Aim of the exercise:
An exact copy of the listing below is needed, with no pictures in it.

Data:
-- -- --

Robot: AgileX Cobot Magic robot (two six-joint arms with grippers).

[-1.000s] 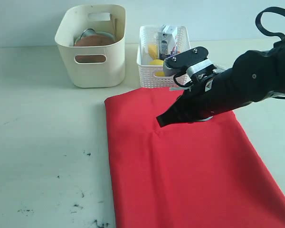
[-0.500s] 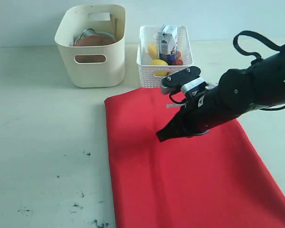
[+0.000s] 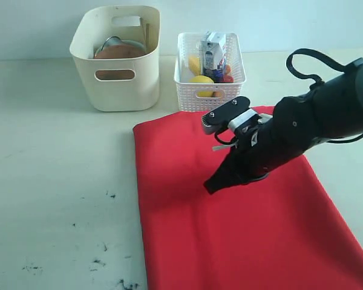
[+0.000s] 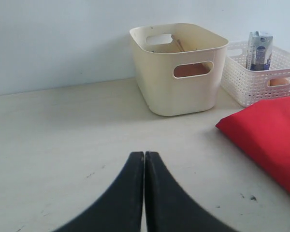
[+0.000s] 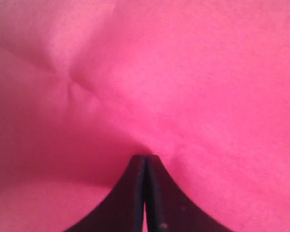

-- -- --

Response to this task:
Robot: AgileX Cobot Magic robot (two six-joint arms with grippers).

[-1.000s] 
[-0.500s] 
[+0.000s] 
[+0.000s] 
[+0.000s] 

No other output belongs with this exercise.